Crimson cranberry bogs brighten the Long Beach Peninsula, whose Cranberry Museum details the growing process of this tart little gem and offers tastes of cranberry specialties. During the October harvest, travelers can pick their own cranberries at Cranguyma Farms, which also features a U-Pick blueberry patch from July through September, and tour bogs during the annual Cranberrian Fair.
Area chefs and diners alike go wild for mushrooms. Third-generation forager Veronica Williams, a local celebrity, tracks down such flavorful fungi as Lobster, Oyster, Angel’s Wings and Golden Chanterelle. These and 14 more locally gathered wild mushrooms find their way into recipes created by the destination’s vibrant culinary community during autumn’s Wild Mushroom Celebration and throughout the year.
From source to server, Long Beach Peninsula restaurants boast the talents of high-profile chefs who have relocated to the rural setting for its slower pace, stunning beauty and proximity to ultra-fresh ingredients.

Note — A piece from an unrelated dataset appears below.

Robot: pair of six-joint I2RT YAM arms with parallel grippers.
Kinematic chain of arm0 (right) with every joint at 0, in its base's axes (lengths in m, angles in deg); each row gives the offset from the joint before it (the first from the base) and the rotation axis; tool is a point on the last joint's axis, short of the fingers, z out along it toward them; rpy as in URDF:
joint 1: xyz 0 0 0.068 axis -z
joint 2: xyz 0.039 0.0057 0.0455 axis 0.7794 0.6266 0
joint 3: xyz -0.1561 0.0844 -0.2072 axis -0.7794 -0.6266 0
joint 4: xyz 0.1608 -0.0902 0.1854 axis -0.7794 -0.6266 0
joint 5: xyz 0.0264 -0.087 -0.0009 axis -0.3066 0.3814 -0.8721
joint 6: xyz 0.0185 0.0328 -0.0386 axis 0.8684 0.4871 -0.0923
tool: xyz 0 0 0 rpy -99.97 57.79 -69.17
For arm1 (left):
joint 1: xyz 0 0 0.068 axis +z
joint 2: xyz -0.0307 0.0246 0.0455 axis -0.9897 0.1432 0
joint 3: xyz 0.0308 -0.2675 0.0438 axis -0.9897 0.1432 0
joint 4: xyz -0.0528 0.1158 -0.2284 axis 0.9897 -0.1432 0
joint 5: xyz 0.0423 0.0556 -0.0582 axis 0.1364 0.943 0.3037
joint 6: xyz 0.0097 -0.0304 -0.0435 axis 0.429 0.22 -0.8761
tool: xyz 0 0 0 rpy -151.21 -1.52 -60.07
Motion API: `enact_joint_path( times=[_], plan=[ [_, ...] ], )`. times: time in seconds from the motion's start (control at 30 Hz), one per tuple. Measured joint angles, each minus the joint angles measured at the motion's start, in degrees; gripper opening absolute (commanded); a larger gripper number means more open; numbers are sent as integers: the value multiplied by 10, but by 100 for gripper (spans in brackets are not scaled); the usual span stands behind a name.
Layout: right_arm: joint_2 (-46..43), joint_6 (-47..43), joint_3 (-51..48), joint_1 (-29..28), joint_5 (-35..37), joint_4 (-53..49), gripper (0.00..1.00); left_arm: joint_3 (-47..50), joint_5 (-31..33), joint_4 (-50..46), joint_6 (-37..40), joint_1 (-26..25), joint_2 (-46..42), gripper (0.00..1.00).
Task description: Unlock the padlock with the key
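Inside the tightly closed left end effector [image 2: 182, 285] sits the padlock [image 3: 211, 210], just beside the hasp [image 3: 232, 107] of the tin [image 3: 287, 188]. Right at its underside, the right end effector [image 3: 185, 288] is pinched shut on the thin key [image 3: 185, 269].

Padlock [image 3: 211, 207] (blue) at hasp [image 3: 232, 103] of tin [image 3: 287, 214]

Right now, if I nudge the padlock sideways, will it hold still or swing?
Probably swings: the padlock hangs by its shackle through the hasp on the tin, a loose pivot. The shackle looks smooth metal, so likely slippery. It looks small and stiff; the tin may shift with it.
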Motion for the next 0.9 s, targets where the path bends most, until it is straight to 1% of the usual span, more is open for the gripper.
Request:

At Jimella and Nanci’s Market Café, pick up the makings for a home-cooked meal, listen to the fisher- and oysterman stories as they deliver the daily catch, or sit down to lunch or dinner for a delectable preparation of pan-seared Willapa Bay oysters, Scotch salmon, fresh caught fish or a Niman Ranch organic Frenched pork chop along with Nanci’s house-made rolls. Finish with the delicately flavored Swedish crème.
The 42nd Street Café & Bistro honors nature’s generosity with such mouthwatering dishes as fresh flash-fried razor clams with parsley-caper mayonnaise, pan-seared Columbia River white sturgeon and Willapa Bay steamer clams in Tabasco butter sauce, accompanied by harp-playing executive chef Cheri Walker.
Trains no longer stop at The Depot, but diners throng to the intimate eatery, where former Portland chef Michael Lalewicz marries distinctive regional ingredients with world cuisines, including scrumptious Clamshell Railroad clam chowder, Southern Comfort pork, steaks, chops and more. Ask about monthly winemaker or farm dinners.
Step into the longest continuously operating inn in Washington – The Shelburne Inn Restaurant & Pub – for the chef’s catch of the day, polenta with wild mushrooms, signature mussel chowder, along with one of innkeeper Laurie Anderson’s artisan breads and made-from-scratch desserts from family recipes including stout cake and apple tart tatin.
New to the dining scene in Long Beach, Pickled Fish, on the top floor of Adrift Hotel, offers sweeping views of the Pacific Ocean and contemporary, locally sourced cuisine.
Inns and bed and breakfast establishments are also part of this rich culinary community. Inspired breakfasts utilizing fresh local ingredients can be found at The Shelburne Inn, Boreas Inn B&B, A Rendezvous Place B&B, Charles Nelson Guest House, 42nd Street Café, and others.
Naturally, Long Beach Peninsula visitors can still eat their fill of traditional seaside sustenance, like clam chowder, fish-and-chips and giant ice cream cones. But that’s only a taste of what’s available in this appetizing destination, brimming with bounties from land and sea.